- **Work instructions**
Only the lines from the one containing "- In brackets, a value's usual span" through the last line of the entries are wanted. Transcribe them exactly.

- **Recorded data**
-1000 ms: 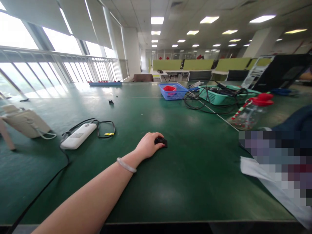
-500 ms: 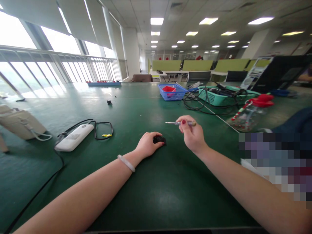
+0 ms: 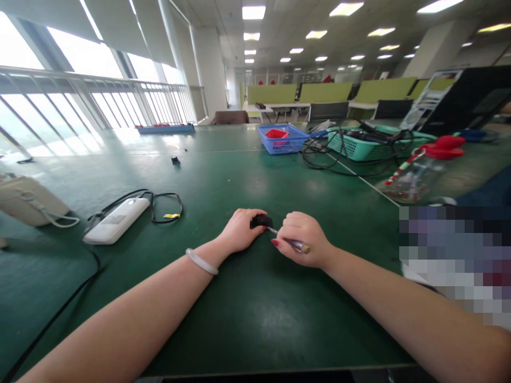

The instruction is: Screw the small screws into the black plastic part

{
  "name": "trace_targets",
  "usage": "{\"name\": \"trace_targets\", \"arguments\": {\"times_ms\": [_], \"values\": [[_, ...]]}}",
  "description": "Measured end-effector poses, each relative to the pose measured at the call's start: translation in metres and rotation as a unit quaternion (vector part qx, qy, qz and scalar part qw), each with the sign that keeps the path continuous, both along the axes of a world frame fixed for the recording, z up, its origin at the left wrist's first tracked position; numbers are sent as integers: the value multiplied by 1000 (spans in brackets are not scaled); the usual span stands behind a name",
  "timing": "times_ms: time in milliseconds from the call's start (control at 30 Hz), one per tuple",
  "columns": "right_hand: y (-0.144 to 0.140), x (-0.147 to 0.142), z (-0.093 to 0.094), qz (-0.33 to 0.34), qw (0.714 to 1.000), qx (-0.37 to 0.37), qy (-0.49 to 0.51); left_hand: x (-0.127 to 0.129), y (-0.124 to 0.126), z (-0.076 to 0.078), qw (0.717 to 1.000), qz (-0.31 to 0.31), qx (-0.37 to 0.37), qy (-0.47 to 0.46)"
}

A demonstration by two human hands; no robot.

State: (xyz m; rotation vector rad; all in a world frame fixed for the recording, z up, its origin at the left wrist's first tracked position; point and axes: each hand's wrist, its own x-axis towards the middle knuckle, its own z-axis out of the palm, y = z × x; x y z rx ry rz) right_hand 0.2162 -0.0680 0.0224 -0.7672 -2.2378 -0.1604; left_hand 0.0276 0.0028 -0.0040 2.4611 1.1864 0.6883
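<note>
Green table point(image 3: 255, 330), open office. Left hand point(image 3: 239, 231) pins a small black part point(image 3: 261, 221); at its 3 o'clock, right hand point(image 3: 305, 239) pinches a screwdriver point(image 3: 289, 242), tip touching it.

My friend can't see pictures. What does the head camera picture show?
A person's left hand steadies a small black part on a green table while the right hand points a thin screwdriver at it. A white device with black cable lies left; baskets sit behind.
</note>
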Motion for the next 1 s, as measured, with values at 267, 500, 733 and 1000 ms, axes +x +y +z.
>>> {"name": "trace_targets", "arguments": {"times_ms": [267, 500, 733, 1000], "values": [[-5, -9, -4, -31, 995, 51, -82, 0, 2, -3, 1000, -1, 1, 0], [-7, -7, -2, -15, 984, 106, -141, 0, 2, -1, 1000, -3, 8, 1], [-9, -11, -2, -14, 978, 115, -174, 2, 1, -1, 1000, 7, 5, 9], [-10, -15, -2, -8, 971, 113, -210, 2, 1, -4, 1000, 15, 15, 6]]}}
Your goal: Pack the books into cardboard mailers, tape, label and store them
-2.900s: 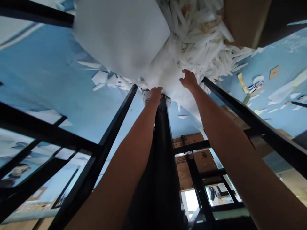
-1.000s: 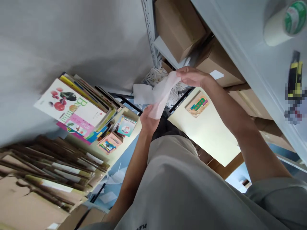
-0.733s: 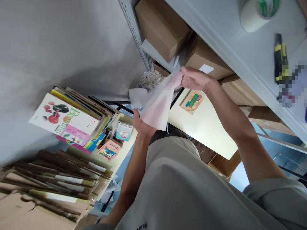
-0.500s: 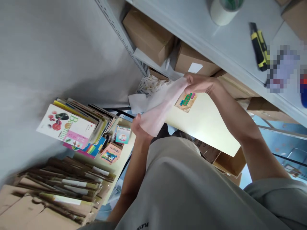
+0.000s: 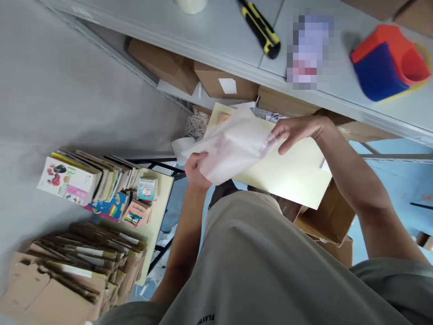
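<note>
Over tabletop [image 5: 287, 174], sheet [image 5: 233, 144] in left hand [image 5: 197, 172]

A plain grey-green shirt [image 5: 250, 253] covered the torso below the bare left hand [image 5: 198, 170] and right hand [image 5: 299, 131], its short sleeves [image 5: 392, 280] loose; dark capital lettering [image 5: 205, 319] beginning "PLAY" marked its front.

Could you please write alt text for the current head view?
The left hand holds a thin white sheet over a pale yellow table, the right hand at the sheet's edge. Books and cardboard sit at left; a cutter lies on a shelf.
</note>
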Available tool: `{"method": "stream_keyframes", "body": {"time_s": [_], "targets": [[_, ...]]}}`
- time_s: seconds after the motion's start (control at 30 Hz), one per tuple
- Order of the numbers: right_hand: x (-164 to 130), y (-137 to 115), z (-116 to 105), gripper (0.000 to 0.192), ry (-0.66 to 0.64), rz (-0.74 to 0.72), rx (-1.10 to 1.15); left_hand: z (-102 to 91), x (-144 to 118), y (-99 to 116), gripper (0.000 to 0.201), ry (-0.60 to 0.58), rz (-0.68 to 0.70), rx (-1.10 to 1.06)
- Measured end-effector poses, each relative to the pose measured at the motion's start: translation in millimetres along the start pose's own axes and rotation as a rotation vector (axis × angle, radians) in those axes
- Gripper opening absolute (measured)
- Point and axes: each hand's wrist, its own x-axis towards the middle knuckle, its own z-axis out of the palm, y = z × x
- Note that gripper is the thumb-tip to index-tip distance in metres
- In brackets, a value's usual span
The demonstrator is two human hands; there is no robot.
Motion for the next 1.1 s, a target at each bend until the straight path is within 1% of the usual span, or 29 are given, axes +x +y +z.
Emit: {"method": "stream_keyframes", "body": {"time_s": [0.1,0.17,0.23,0.3,0.33,0.4,0.47,0.53,0.6,0.63,0.7,0.77,0.8,0.83,0.9,0.97,1.03,1.1], "targets": [[-42.0,54.6,13.6,0.064,-0.008,0.051,-0.069,20.6,7.1,-35.2,0.045,-0.045,-0.037,-0.05],[-61.9,88.7,27.6,0.059,0.007,0.097,-0.088,29.2,13.0,-53.9,0.042,-0.038,-0.039,-0.09],[-75.4,118.5,43.9,0.058,0.068,0.133,-0.088,33.5,19.3,-67.6,0.039,0.042,-0.017,-0.098],[-82.5,143.7,61.1,0.058,0.166,0.119,-0.081,34.2,25.1,-76.0,0.035,0.147,0.016,-0.064],[-84.3,154.8,69.5,0.057,0.22,0.1,-0.077,33.5,27.5,-78.3,0.033,0.181,0.034,-0.037],[-86.6,174.5,84.5,0.05,0.313,0.073,-0.076,30.6,31.4,-80.0,0.032,0.193,0.083,0.022],[-91.5,190.7,96.0,0.045,0.377,0.056,-0.077,26.3,35.2,-79.1,0.03,0.163,0.124,0.082],[-102.0,202.7,103.4,0.049,0.443,0.025,-0.051,20.6,41.2,-78.4,0.028,0.147,0.144,0.132],[-116.2,210.3,106.4,0.054,0.555,0.015,0.002,13.2,51.4,-80.8,0.028,0.158,0.144,0.175],[-122.7,213.0,106.0,0.055,0.638,0.041,0.019,8.8,58.3,-83.9,0.029,0.171,0.143,0.197],[-130.1,217.9,101.0,0.053,0.824,0.157,-0.025,-1.5,74.8,-93.9,0.028,0.216,0.135,0.243],[-126.2,225.5,90.7,0.048,0.963,0.315,-0.183,-13.4,92.6,-107.2,0.024,0.284,0.074,0.278],[-119.9,231.0,84.1,0.045,0.993,0.392,-0.278,-19.7,101.0,-114.2,0.023,0.323,0.024,0.286],[-111.3,237.6,77.1,0.042,0.992,0.464,-0.366,-26.0,108.6,-120.8,0.024,0.358,-0.04,0.291],[-90.2,253.2,63.5,0.042,0.923,0.578,-0.48,-38.6,120.7,-132.0,0.024,0.406,-0.16,0.303],[-68.5,269.7,53.7,0.046,0.827,0.666,-0.524,-51.1,129.0,-140.2,0.022,0.438,-0.229,0.336],[-49.4,284.3,50.2,0.049,0.779,0.727,-0.542,-63.5,134.8,-146.3,0.018,0.479,-0.268,0.373],[-34.2,295.6,52.9,0.05,0.779,0.76,-0.568,-75.5,139.3,-151.6,0.014,0.524,-0.311,0.387]]}}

- **Written answer**
- In brackets, a value's usual span
The demonstrator is two human hands; there is no robot.
Motion for the next 1.1 s, a target at each bend until the straight path is within 1% of the usual span, or 29 are given, axes +x +y +z.
Emit: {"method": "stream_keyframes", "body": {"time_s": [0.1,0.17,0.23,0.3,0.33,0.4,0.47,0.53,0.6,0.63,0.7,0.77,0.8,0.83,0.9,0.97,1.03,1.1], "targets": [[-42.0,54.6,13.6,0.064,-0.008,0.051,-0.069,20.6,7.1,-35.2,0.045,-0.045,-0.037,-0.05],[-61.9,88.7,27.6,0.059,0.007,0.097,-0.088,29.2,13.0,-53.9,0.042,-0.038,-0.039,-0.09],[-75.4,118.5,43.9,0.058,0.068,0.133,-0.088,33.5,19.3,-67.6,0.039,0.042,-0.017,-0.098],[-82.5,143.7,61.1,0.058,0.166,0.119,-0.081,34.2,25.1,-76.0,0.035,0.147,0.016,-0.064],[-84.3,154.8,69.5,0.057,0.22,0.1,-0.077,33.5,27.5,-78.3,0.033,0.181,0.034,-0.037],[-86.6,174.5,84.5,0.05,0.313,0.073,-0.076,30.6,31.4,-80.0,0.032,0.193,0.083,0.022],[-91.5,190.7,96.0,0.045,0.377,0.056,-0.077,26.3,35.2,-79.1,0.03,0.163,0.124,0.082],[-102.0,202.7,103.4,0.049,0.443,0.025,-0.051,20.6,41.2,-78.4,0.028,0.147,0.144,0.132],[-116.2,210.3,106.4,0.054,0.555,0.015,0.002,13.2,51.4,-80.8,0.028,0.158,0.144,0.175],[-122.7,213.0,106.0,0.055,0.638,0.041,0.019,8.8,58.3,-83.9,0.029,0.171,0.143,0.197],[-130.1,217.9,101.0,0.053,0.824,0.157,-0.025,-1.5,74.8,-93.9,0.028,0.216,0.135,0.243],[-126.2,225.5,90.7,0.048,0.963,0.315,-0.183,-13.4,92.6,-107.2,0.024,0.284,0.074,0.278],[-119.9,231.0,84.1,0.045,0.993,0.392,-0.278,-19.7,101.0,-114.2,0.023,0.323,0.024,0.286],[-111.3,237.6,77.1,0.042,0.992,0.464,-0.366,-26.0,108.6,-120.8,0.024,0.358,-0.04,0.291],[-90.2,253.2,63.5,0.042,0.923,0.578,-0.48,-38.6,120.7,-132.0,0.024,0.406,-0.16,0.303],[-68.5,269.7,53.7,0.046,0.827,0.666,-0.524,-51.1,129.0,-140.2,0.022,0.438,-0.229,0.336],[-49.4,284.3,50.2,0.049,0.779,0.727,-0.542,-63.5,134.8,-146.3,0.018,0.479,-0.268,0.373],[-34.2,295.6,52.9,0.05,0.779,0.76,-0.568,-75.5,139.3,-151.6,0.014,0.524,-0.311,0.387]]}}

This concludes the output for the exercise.